Kworker events_unbound stuck at 100% CPU, laptop slows to 1 FPS

Ubuntu 24.04.1 LTS
Linux 6.8.0-51-generic #52-Ubuntu
BIOS 0.0.3.5
Framework 16 Ryzen 7840HS
No GPU expansion

This issue began happening when I upgraded the BIOS from 0.0.3.3 and the kernel from -49 (stupidly, at the same time). I’d had the laptop for several months before that with no issues.

When using the laptop, suddenly it will get VERY slow, updating the screen only about 1 FPS; I notice first with mouse movements, but also keyboard, or any other interaction. However it isn’t progressive; it goes straight to that speed, and then can be used (barely) for some time without getting worse or freezing completely.

The only obvious hint of what’s going on is that a single kworker process becomes pinned at 100% CPU, working events_unbound.

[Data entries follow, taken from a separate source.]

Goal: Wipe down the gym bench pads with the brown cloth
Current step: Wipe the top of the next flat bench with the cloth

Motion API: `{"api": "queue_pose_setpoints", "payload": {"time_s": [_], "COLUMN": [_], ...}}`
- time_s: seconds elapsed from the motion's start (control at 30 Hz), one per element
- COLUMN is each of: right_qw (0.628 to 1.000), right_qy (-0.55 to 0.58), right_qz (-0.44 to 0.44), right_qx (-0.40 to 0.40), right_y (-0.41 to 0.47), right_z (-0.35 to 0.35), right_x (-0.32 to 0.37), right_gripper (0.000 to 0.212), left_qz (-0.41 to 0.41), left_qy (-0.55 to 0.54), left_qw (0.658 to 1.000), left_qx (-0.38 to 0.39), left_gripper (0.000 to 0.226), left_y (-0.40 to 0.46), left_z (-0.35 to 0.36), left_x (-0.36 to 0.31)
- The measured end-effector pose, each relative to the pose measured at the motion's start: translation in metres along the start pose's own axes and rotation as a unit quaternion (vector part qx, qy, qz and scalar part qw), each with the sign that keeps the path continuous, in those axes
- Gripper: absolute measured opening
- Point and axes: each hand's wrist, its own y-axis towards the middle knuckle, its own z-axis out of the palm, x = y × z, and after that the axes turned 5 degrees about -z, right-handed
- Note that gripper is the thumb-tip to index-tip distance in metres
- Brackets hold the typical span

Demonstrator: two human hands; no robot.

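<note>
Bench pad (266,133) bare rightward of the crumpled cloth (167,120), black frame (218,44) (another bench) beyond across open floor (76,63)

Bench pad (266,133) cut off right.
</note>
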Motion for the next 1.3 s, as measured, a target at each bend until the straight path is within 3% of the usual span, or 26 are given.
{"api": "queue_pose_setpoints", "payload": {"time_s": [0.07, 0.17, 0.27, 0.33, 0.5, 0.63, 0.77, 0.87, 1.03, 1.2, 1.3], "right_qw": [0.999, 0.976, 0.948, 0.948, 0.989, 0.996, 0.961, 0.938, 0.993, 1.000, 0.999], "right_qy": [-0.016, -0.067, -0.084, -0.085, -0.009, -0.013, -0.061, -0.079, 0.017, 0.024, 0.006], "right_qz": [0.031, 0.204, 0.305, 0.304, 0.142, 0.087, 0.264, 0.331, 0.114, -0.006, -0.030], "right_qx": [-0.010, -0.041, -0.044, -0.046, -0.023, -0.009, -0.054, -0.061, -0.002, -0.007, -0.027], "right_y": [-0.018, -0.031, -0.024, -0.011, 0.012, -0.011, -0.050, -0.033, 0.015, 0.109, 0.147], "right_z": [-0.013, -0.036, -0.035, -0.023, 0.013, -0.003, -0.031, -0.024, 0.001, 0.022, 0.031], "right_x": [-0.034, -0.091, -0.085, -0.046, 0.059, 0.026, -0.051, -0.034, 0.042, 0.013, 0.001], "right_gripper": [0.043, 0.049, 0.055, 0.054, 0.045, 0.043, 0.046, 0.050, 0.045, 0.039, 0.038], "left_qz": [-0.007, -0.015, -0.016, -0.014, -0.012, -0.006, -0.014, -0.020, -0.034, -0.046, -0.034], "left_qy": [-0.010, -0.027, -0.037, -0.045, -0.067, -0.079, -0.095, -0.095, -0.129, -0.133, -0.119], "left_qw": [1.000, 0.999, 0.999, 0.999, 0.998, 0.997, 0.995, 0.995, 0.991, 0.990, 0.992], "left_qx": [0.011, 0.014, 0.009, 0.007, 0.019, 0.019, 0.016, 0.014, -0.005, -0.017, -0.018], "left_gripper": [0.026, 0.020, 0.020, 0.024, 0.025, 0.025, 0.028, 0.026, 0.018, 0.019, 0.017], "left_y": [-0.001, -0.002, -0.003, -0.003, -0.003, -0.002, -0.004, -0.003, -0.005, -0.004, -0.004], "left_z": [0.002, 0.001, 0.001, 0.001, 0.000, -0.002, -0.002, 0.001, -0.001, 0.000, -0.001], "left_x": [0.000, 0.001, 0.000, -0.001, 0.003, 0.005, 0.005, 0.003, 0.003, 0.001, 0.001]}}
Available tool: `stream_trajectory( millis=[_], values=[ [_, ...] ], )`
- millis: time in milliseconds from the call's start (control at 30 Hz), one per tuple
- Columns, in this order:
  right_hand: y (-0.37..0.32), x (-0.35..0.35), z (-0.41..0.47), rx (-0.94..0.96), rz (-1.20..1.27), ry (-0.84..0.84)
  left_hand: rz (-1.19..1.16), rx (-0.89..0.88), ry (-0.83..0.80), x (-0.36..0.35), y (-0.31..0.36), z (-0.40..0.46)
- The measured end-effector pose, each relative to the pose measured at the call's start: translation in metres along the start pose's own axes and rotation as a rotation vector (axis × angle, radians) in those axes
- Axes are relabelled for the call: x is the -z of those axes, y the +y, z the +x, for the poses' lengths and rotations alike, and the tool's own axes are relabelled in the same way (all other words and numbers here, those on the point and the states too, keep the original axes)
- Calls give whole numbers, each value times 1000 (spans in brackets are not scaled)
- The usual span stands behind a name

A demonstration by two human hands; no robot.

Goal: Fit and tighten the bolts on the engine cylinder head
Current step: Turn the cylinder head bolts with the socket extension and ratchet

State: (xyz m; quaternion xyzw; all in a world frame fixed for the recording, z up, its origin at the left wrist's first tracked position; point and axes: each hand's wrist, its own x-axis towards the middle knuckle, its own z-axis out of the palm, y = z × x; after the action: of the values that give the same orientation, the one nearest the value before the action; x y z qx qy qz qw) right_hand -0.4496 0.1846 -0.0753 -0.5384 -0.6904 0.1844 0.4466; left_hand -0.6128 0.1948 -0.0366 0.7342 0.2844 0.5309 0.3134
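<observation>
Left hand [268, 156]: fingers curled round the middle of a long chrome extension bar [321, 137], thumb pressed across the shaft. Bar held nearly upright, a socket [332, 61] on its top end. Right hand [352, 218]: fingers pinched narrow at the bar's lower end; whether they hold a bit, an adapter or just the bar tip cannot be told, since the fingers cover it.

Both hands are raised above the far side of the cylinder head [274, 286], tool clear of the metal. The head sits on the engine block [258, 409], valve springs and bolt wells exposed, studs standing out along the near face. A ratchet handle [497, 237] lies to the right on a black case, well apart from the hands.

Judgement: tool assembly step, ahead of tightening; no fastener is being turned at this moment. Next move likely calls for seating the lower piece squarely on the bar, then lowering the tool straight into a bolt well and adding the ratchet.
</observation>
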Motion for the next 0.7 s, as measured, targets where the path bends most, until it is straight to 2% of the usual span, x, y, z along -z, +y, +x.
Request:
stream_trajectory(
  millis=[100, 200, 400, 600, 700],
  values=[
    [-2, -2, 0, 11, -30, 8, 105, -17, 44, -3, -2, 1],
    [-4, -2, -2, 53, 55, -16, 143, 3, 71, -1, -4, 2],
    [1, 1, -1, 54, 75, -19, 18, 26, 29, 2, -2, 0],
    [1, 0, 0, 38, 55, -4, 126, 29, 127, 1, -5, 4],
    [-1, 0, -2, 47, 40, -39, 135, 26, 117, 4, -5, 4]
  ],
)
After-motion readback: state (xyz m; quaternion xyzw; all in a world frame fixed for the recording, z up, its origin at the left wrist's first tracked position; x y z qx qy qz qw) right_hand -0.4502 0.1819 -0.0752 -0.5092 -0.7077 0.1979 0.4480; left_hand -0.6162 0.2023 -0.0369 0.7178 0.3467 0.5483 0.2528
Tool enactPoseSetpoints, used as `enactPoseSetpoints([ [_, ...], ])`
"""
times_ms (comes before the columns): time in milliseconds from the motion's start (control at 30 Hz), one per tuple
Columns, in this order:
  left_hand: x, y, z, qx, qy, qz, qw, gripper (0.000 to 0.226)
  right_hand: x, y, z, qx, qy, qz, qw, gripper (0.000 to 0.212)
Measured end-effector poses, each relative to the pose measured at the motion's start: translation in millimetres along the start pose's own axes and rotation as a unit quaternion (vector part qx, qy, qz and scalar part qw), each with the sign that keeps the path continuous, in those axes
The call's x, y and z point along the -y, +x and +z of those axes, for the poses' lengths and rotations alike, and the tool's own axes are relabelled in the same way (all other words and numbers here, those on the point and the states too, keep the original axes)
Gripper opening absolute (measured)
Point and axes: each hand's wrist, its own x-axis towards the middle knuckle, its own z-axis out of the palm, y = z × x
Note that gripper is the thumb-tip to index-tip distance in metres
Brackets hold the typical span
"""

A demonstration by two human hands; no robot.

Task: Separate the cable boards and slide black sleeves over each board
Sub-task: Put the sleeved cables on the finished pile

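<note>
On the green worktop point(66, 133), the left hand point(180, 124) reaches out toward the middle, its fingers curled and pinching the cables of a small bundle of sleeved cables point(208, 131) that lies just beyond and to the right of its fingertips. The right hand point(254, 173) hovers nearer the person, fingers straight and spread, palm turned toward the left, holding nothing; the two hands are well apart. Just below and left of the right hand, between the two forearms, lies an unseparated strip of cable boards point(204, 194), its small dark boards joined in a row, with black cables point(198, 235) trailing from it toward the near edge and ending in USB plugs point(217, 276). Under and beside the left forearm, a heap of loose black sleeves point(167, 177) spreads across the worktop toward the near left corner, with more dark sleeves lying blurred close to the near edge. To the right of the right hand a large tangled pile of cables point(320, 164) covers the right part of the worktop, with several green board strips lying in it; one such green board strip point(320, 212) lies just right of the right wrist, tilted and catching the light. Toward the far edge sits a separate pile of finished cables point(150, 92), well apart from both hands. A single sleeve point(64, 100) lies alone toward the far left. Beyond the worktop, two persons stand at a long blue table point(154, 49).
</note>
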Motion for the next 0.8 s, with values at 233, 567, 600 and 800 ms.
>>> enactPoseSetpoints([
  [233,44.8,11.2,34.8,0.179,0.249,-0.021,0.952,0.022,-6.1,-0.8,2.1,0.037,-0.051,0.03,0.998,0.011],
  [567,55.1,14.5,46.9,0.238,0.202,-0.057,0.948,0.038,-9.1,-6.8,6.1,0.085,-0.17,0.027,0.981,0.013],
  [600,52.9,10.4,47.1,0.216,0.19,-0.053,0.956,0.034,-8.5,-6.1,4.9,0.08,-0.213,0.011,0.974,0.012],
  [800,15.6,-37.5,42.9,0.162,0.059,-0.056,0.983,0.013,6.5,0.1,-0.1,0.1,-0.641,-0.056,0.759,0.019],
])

I believe this is NOT related to these issues:
community.frame.work/t/tracking-kworker-stuck-at-near-100-cpu-usage-with-ubuntu-22-04/23053
community.frame.work/t/tracking-amd-small-group-of-kworkers-keeping-cpu-0-busy-after-suspend-resume-cycle-s/45002/1
Those seem to have to do with USB, power management, and gpe10. Disabling gpe10 did not solve my issue. (sorry for link formatting, forum is limiting my number of links)

Rather, I think I have the same issue described in these tickets:

https://bbs.archlinux.org/viewtopic.php?id=299561

These are related to the amdgpu driver. I have confirmed that when the issue is occurring, cat /sys/kernel/debug/dri/1/amdgpu_gpu_recover fixes it. I have not yet tested the persistent fix mentioned of adding kernel param amdgpu.dcdebugmask=0x10.

As described in those issues, it seems to happen to me when I’m watching/scrubbing videos.

Wanted to share this here in case others are having the same issue, despite this not appearing to be a Framework-specific problem.

4 Likes

I had something similar with Kernel 6.11 which was fixed in 6.12. So I’d recommend opening a bug report at Canonicals bug tracker and tell them when they decide to ship a non-LTS Kernel with an LTS distro, they should better make sure to port back such fixes. Or you find a way to compile 6.12 yourself. I know it’s very easy for Debian, as they hardly ever carry any additional fixes that haevn’t been upstreamed, but I think Ubuntu does carry quite a few. Maybe you find a PPA that you can use in the mean time.

I have this exact issue as well.

Framework 13 AMD Ryzen 7
Ubuntu 24.04.2 LTS
Kernel 6.11.0-17-generic

Not sure when it started, but it’s been there for months. Fortunately, it only happens rarely. However, when it does, I have to reboot to get back to normal.

It has definitely happened a few times, exactly as you described, when watching higher-resolution videos on YouTube. But it also happens without watching videos, as it did just now. I only had WezTerm, Firefox, and WindSurf open, with no media running.

It happened within 30 minutes of returning from a suspended state and adding USB power. I’m not entirely sure, but I feel like I’ve had this thought before—that it occured shortly after resuming, seeing low battery, and plugging in USB-C. Again. Not sure about that part.

After making this post, I did eventually put in the amdgpu.dcdebugmask=0x10 boot option, and I haven’t had the issue again since.

2 Likes

Great. Thanks for writing back. I’ve added the same option now, and i will post here if it happens again. Fingers crossed :slight_smile:

I am having she same issues here in a new Framework machine.

Framework 13 Ryzen
Linux 6.8.0-54-lowlatency #56.1-ubuntu
Ubuntu 24.04.2 LTS
Bios 3.5

Even after the amdgpu.dcdebugmask=0x10 trick, the issue eventually came back. Adding that code, even if it does work, is not really a long term fix anyway, I assume?

It can almost always be reproduced by watching some YouTube videos while typing, but it is still not clear exactly the condition that triggers it.

Has anyone else conclusively solved this? Any ideas how to further troubleshoot?